La Rueda de la Fortuna.

Joaquina me ha echado las cartas y ha acertado. Han salido varios arcanos confirmando lo que era evitable por el juego sobre la mesa.
Al barajar, a Joaquina se le escapó una de las cartas al suelo. - ¡Cuál es, cuál es!, - ¡El nueve de copas!, es una buena carta...-dijo.
Yo quería saber algo referente al amor. L'amour, l'amour. En la primera tirada salió El Loco, que me representaba, al borde del precipicio -dijo. Él era El Colgado, a la espera. En la segunda tirada salió La Muerte, invertida. Yo sabía que significaba cambio, y todo pintaba que sería para bien. En esa misma, salieron varias cartas del palo de Oros: dinero.
Joaquina era una perfecta desconocida para mí. Era amiga de mi compañera de piso de toda la vida, y de todo el futuro, supongo. Tenía sesenta años y además me miraba a los ojos. Fue en mi casa y yo estaba completamente en pijama, física y psicológicamente. Justo en el momento que me lo propuso yo estaba probándome una boina a la Tolosa, como la que solía llevar mi abuelo, aunque no la compré por ese motivo. Todo eso pensaba mientras que como un atraco al reto del destino se me imponía el deseo de un futuro mejor o al menos y según lo que me dijera, tener la posibilidad de rebelarme e ir en contra de aquellos designios negativos.
La baraja de cartas era de mi propiedad. Y estaba recién comprada. Pedí las de Marsella sin saber muy bien de que venía eso. Luego descubrí que estaban editadas por Fournier.
El dependiente me puso unas que compré sin rechistar. Luego me arrepentí, y eché un vistazo a otras, y volví a decidir comprar las primeras, como si el hecho de trabajar en una tienda esotérica como dependiente tuviera como requisito leer la mente de los clientes en su compra. Las vitrinas llenas de santos, botes de ungüentos y todo tipo de parafernalia kitsch. Taxidermia de plástico espeluznante. Mientras me cobraba eché un ojo a unos colgantes de motivos religiosos mainstream: la cruz egipcia, el yin-yan. Estuve a punto de comprar el de la Estrella de David, pero la plata me pareció demasiado barata.
Cuando crucé el quicio de la puerta de la tienda, en el centro de Madrid, a cincuenta metros del Kilómetro Cero, escuché de refilón como la mujer parte de una pareja, se dejaba mimar por el dependiente mientras escuchaba que lo que estaba comprando era válido para la ouija. No sé que sería ese "algo", pero imagino que para ellos era algo poseía características "mágicas" y al mejor precio.
Yo quise comprar aquellas cartas porque me impuse a mí mismo la mentira de que quería dibujar a algunos arcanos mayores.
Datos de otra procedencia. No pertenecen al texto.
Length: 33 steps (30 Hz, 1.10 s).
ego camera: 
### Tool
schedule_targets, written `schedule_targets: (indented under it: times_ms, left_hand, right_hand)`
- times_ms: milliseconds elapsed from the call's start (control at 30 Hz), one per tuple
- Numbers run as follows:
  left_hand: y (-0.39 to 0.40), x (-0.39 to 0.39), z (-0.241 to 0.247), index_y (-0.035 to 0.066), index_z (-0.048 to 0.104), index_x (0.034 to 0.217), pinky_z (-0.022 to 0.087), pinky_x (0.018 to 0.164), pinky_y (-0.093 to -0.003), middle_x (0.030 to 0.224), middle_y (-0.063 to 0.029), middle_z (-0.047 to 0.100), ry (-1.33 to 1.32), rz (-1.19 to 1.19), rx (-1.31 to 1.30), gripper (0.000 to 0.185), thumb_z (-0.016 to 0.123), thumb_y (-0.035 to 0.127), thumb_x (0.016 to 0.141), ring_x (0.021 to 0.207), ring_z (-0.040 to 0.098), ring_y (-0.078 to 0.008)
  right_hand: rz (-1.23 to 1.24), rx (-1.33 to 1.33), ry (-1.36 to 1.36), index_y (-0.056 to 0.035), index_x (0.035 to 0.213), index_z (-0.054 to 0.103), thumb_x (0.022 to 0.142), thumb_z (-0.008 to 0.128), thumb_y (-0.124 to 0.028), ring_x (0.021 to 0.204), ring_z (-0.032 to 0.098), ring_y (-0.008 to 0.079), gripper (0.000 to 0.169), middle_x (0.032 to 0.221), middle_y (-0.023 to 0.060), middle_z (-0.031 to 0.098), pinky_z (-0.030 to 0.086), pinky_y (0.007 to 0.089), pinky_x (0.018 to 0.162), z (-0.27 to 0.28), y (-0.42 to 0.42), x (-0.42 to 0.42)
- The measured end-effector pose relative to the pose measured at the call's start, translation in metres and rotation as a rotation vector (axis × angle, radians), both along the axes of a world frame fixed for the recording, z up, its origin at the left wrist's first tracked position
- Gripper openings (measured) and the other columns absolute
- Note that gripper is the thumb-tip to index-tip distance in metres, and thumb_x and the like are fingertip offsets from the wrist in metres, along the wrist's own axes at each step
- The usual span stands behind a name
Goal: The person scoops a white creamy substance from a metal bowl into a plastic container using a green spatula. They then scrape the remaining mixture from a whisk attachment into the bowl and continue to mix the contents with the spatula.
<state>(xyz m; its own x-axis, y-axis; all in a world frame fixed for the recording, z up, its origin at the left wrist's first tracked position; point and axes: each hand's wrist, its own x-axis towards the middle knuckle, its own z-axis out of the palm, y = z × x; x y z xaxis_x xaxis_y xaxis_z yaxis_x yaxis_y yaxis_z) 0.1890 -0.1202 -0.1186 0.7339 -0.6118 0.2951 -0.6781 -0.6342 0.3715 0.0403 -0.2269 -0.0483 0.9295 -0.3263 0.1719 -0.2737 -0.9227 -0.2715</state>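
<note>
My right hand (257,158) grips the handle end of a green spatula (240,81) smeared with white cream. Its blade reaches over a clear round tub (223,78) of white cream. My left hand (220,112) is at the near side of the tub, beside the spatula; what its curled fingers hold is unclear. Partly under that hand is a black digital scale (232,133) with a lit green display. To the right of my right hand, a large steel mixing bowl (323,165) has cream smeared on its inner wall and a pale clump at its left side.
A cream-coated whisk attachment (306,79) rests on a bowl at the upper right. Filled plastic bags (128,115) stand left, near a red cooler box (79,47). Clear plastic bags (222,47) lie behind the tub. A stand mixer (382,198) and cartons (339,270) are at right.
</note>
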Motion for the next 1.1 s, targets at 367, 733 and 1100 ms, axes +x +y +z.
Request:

Esa idea, ya la realicé hace años dibujando La Templanza en la moleskine, representada por una especie de ángel cósmico intercambiando vino entre dos copas que portaba en cada una de sus manos.
Esta vez, estaba interesado en dibujar, quizás, La Rueda de la Fortuna.
Después de que el dependiente subiera y bajara las escaleras de tres metros aprox para entregarme mis futuras cartas intenté ser lo más siniestro posible para divertirme y para no desentonar. Me llamaban la atención de forma natural, los minerales, pero todos estaban cubiertos de una misma pátina que les hacían brillar a todos por igual. También algunos péndulos, que como las cartas del Tarot, me gustaban como puro objeto, como objeto de diseño.
El resto de casquería mágica, todas aquellas vitrinas repletas, estaban cerradas con llave. No entendí eso a nivel metafísico. Los poderes podrían escaparse, deduzco.
Antes de irme, y por dejar un buen sabor de boca al dependiente que me observaba con una mezcla de curiosidad, excitación e ingenuidad, reparé en algo que parecían ser unas cajuelas que me hicieron pensar en las cenizas de los muertos. Se lo comenté para incomodarle y me respondió: -Vendemos algo específico para eso, una especie de cuencos en los que se meten, se conservan y se cuelgan del techo a modo de decoración.